Each holiday period, many pet owners end up with destroyed Christmas trees, broken ornaments and holiday decorations, and sick or injured cats – just because the cat decided to climb the Christmas tree or chew on some tree branches.
Here are some guidelines and precautions you should take to protect your cat and your Christmas tree.
1. Pick the perfect spot for your tree. Preferably choose a corner, easier to secure the tree, and away from high furniture as you don’t want to make too easy for your cat to climb or jump on the tree. Also be sure that a power plug is near so you won’t have to use extra power cord that will run all over the area.

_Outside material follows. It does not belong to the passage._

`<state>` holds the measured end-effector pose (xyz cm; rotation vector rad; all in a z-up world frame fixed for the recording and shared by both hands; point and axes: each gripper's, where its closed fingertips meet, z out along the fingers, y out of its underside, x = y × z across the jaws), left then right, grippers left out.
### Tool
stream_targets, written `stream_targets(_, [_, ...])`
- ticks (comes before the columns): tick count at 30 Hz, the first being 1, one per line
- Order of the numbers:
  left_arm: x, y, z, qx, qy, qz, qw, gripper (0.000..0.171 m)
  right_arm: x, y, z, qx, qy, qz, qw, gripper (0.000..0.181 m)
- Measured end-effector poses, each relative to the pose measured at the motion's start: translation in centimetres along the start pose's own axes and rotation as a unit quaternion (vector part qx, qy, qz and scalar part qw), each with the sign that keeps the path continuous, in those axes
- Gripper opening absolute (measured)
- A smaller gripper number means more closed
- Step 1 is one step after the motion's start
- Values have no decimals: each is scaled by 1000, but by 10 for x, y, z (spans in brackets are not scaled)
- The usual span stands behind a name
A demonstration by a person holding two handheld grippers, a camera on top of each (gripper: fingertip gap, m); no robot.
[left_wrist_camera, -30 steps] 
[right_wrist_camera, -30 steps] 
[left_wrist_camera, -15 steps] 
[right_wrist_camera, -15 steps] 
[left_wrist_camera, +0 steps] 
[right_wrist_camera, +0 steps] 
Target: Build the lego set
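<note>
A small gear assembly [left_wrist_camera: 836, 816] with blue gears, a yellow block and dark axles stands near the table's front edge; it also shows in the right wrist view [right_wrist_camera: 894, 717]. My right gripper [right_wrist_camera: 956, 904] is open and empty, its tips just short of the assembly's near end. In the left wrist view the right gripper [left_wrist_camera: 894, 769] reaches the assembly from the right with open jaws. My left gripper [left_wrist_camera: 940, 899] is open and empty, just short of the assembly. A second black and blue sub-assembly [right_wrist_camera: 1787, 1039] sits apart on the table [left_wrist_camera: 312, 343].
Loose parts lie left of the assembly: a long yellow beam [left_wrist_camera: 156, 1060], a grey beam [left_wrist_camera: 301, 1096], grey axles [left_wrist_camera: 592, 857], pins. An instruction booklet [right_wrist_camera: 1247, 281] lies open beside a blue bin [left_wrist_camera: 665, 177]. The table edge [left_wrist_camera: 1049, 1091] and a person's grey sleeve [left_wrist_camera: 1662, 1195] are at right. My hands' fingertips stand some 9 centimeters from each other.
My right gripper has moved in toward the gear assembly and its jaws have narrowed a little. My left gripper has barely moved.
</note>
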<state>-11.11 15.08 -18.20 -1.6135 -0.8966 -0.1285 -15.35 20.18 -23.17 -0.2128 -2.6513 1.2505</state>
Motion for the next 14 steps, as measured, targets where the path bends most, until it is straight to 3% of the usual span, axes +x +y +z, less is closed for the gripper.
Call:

2. Tree area preparation. Cover the area of your tree with plastic sheeting or with a tree bag so it will be easier to pick it up at the end of the season and it will also collect all the pine needles. Ingestion of needles can cause vomiting and gastric irritation.
To keep your cat away from the tree you could spray some pinecones with citronella and stack them around the base of the tree. Cats don’t like to walk on pinecones and this trick can also be used for your houseplants. If pinecones are not available, you can also use orange peels placed under the tree, cats also hate the scent of oranges.
If you use natural tree, cover the base with a tree skirt to prevent your pet from drinking the water liquid can make your animal sick.
3. Tree preparation. Like with the citronella, you can also spray the branches of the tree with bitter apple which usually repels cats.
4. Secure the tree. Use a piece of high test fishing line to connect to the top of the tree to the ceiling. This will prevent from tipping. If the tree is placed in a corner, you could also use small hooks on both walls to secure your tree for falling if your cat finally passed through your previous “defense” and decided to climb on your Christmas tree.
5. Hide the electrical cords. Power cords always represent potential danger for cats especially the youngest that like to chew on anything. Plug the tree lights into a short indoor extension cord and tape the plug into the socket with electrical tape. Simply unplug the lights from the extension cord to turn off. Plug the tree lights into a short indoor extension cord and tape the plug into the socket with electrical tape. Simply unplug the lights from the extension cord to turn off.
6. Safe ornaments. Ensure that your ornaments don’t use hooks and prefer loop of string tied in a knot. Ornaments often fall from the tree and cats may catch or swallow the hooks.
There is no entirely pet-safe bulb, as any ornament can be ingested and cause an intestinal obstruction but a cat “safer” bulb would be made of plastic or wood. Don’t place glass bulbs on the lower limbs of your tree because if broken, cats can step on them and cut their feet or worse yet – treat the bulbs like a ball and chew on them causing them to break, resulting in mouth or throat trauma and bleeding. Many cat owners have learned the hard way not to place any ornaments on the lower limbs.
7. Tinsels or ribbons. Replace shiny tinsel and garland, that always attract cats and can get caught in their intestine if ingested, with big red velvet ribbons.
8. Presents. Cats always love to explore and they certainly don’t understand that all these gifts under the tree are not all meant for them and certainly not to be opened before Christmas. Beside the destruction of presents, there is always a risk of ingesting ornamental small ribbons or strings so keep all the presents in a safe until the last days or always supervise the area when your cat is investigating the tree.
9. Supervision and “training”. Nevertheless the safest thing to do would be to let your cat have access to the tree only under strict supervision and be positively encouraged to leave the tree alone. For persistent tree chewer or climber, you could always use a small spray bottle full of water near the tree. If your cats still go after the tree, a light spritz of water on their back and a firm “NO!” will get the point across.